**Your instructions:** Go through the lines below and copy any that hold the string "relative".

---+---

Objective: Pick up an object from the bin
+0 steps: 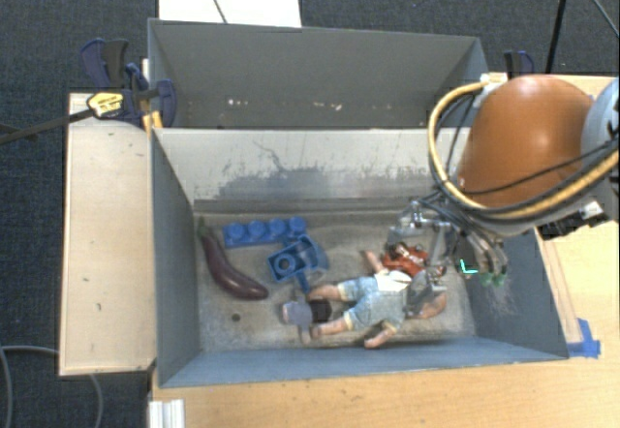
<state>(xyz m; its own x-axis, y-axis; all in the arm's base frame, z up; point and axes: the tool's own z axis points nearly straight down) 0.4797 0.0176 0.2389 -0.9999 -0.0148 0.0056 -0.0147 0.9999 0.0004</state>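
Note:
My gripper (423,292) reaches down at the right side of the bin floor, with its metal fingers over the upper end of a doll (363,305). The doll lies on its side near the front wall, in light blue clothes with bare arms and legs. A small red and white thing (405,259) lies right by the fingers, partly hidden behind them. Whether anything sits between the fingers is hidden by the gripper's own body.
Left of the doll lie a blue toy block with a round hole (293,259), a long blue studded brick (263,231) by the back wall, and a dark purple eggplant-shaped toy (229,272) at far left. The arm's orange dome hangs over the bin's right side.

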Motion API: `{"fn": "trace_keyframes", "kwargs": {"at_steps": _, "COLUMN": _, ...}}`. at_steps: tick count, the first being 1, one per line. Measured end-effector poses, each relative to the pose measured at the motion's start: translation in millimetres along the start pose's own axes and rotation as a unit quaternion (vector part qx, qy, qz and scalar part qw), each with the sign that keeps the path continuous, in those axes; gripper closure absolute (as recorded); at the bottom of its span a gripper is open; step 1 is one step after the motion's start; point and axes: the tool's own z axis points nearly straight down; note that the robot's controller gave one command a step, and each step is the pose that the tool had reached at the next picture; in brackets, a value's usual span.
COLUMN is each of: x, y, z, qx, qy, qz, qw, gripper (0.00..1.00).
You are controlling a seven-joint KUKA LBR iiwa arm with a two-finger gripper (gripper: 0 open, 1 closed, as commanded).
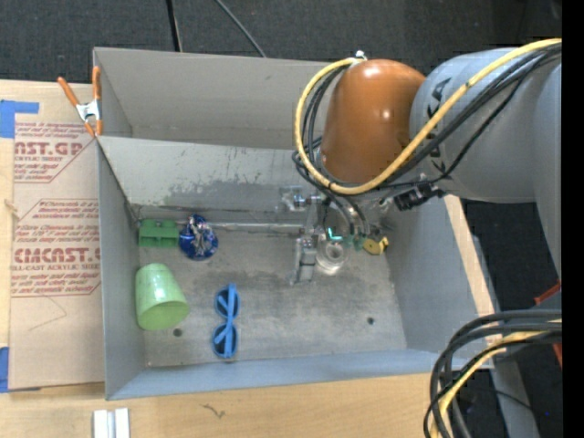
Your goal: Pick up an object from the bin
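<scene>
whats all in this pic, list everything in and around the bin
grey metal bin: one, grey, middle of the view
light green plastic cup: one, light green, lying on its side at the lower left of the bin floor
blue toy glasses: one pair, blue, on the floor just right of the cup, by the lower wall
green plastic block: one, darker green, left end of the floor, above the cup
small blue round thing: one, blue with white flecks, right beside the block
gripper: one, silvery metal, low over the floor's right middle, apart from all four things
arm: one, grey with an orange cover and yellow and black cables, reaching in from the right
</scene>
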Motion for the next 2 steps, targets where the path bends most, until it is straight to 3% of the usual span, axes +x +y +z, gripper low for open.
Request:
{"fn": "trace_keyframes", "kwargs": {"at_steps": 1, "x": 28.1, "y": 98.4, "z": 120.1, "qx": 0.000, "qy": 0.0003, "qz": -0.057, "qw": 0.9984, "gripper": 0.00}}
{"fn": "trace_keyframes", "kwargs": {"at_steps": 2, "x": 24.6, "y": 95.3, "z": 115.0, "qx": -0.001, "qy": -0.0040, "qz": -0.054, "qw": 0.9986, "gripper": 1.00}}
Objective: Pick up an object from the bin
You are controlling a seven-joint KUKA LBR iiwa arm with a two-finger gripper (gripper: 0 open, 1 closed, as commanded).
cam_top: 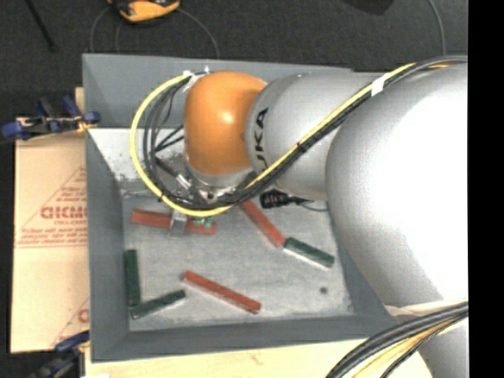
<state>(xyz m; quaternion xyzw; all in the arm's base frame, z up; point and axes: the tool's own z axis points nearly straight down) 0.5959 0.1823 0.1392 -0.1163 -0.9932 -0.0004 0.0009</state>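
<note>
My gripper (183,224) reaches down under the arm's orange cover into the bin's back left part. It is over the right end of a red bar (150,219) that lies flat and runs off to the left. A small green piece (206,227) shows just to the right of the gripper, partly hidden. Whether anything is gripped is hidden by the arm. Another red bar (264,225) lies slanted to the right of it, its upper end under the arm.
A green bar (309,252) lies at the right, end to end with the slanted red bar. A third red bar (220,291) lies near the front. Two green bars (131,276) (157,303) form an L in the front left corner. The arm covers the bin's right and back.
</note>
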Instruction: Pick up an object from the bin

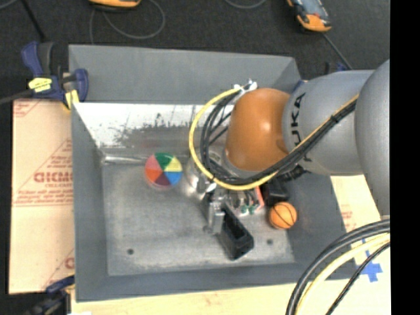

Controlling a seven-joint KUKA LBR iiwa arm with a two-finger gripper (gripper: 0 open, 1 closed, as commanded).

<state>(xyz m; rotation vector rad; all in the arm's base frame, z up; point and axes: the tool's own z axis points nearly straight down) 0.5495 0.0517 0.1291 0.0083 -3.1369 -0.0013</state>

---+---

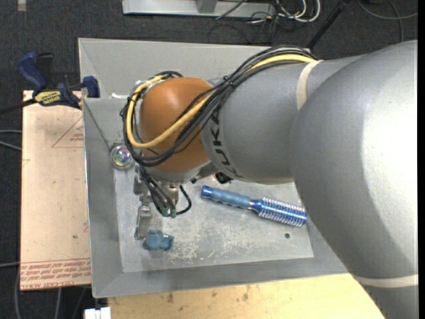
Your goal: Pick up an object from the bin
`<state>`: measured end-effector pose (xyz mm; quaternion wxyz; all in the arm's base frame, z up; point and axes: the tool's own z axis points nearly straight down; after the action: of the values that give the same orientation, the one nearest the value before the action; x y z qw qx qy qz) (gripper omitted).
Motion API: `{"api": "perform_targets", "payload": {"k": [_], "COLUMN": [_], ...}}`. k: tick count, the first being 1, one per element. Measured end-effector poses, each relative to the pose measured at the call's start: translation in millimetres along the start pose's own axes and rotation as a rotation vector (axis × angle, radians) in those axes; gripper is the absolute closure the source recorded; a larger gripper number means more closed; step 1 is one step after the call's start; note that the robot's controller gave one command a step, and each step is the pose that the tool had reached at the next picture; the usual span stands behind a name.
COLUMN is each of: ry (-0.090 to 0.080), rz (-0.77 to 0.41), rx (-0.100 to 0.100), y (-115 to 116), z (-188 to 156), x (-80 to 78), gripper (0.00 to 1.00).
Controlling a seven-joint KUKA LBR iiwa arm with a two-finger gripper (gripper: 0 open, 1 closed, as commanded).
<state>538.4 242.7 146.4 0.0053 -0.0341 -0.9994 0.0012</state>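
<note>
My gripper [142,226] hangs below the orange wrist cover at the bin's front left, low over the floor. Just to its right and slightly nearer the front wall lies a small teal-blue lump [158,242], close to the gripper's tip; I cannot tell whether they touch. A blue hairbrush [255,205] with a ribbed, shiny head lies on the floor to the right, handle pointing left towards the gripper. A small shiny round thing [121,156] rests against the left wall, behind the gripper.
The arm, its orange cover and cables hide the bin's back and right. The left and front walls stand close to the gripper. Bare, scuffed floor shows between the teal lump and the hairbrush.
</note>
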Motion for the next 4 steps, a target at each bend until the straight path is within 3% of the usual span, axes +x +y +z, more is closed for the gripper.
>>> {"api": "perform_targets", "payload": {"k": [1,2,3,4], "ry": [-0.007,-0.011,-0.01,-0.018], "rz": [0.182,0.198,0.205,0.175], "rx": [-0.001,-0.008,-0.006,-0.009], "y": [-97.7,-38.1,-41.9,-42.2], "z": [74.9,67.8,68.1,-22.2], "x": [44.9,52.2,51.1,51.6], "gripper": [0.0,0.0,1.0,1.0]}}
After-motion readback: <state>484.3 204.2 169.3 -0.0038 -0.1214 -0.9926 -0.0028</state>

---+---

**Response for this exercise:**
Motion API: `{"fn": "trace_keyframes", "kwargs": {"at_steps": _, "COLUMN": _, ...}}`. at_steps: tick count, the first being 1, one per line. Measured end-effector poses, each relative to the pose measured at the motion's start: translation in millimetres along the start pose's own axes and rotation as a unit quaternion (vector part qx, qy, qz and scalar part qw), each with the sign that keeps the path continuous, in those axes; gripper closure absolute (as recorded); at the bottom of its span a gripper is open; step 1 is one step after the motion's start; point and axes: the tool's own z axis points nearly straight down; note that the robot's controller gave one command a step, and each step is the pose that the tool had reached at the next picture; in brackets, a value's usual span.
Motion API: `{"api": "perform_targets", "payload": {"k": [_], "COLUMN": [_], ...}}`. k: tick count, the first being 1, one per element. Measured end-effector poses, each relative to the pose measured at the call's start: translation in millimetres along the start pose's own axes and rotation as a rotation vector (axis × angle, radians) in those axes; gripper is the absolute closure the source recorded; a larger gripper number means more closed; step 1 is one step after the call's start; note that the robot's controller gave one command a step, and each step is the pose that the tool had reached at the next picture; the usual span stands behind a name.

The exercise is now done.